• Required action: Starting with the first line of the records, write out each line exactly until you have included the line containing "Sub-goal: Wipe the".

• Extracted records:
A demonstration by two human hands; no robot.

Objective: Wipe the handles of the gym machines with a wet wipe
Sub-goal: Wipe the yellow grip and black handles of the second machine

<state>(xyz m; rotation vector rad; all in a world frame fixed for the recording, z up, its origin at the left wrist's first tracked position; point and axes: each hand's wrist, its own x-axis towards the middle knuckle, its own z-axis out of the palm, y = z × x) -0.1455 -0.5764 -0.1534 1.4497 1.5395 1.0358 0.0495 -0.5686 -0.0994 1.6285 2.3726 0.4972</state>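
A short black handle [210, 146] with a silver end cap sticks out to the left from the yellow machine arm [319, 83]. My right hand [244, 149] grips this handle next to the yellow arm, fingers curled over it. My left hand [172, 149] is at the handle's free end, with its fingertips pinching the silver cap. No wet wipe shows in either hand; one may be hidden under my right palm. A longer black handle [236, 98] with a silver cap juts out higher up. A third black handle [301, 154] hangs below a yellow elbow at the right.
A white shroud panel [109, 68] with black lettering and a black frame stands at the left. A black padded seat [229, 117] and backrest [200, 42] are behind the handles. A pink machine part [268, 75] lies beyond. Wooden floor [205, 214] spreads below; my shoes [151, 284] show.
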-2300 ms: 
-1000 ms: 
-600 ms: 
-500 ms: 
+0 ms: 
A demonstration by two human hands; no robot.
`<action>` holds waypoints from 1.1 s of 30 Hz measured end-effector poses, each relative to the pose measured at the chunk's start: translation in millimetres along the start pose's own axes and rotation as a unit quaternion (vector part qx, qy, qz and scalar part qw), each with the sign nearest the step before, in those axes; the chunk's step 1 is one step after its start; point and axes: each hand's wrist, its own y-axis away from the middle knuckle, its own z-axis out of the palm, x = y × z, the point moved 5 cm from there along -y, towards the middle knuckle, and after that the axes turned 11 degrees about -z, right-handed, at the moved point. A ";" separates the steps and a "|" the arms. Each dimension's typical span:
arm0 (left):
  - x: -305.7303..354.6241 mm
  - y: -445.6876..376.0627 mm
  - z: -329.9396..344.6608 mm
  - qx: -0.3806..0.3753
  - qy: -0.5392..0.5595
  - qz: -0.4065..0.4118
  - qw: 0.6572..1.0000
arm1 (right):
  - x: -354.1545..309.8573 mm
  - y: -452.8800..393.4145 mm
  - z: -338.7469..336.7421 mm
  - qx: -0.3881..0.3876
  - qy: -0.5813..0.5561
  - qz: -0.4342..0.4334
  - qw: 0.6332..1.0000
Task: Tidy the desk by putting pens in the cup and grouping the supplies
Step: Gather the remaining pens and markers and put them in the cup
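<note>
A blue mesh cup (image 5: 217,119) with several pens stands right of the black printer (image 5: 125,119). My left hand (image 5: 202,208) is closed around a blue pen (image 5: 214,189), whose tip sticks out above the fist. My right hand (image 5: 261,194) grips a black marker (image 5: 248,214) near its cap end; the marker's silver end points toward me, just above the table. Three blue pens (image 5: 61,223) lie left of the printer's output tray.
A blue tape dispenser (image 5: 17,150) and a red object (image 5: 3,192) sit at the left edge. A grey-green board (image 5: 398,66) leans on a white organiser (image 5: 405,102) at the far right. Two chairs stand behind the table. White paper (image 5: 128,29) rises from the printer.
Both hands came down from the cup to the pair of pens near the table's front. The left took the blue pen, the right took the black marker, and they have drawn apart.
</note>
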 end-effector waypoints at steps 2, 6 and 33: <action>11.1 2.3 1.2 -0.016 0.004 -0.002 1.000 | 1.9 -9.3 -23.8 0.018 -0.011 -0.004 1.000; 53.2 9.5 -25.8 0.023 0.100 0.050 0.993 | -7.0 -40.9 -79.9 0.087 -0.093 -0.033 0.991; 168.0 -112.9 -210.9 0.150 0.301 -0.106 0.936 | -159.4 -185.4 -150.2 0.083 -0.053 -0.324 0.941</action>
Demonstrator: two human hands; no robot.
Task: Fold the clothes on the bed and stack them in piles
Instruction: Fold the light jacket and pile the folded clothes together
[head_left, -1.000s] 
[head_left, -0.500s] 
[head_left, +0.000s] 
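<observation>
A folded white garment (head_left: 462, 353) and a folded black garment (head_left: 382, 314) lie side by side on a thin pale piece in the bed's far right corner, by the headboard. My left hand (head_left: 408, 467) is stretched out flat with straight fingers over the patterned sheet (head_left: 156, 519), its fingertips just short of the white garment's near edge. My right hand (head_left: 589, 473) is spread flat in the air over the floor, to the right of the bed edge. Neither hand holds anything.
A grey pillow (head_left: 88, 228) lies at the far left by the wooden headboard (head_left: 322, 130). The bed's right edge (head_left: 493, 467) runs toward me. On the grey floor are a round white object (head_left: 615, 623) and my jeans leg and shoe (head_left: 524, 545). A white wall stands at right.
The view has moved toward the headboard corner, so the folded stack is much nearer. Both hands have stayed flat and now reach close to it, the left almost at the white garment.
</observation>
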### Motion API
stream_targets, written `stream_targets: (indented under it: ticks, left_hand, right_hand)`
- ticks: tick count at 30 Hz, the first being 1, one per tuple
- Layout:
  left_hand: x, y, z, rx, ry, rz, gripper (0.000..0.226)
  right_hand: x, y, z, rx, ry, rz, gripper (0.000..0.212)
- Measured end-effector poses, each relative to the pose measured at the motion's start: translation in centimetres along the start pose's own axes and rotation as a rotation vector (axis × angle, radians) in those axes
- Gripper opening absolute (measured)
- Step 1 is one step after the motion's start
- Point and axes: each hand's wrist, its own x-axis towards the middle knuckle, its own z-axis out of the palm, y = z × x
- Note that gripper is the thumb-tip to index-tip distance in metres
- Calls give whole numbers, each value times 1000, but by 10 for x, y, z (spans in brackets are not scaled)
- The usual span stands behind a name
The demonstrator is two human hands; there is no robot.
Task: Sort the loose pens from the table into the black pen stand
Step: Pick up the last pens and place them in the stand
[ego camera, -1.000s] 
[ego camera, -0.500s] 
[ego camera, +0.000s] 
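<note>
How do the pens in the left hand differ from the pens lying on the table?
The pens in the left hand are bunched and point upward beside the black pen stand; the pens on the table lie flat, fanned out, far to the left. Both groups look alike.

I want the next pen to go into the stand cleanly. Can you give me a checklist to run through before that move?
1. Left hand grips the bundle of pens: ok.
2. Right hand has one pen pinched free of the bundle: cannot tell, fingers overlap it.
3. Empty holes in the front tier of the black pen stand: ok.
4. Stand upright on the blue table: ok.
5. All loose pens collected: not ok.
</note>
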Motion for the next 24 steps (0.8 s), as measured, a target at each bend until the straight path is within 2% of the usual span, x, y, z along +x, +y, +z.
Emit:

• Exercise response:
A demonstration by two human hands; no robot.

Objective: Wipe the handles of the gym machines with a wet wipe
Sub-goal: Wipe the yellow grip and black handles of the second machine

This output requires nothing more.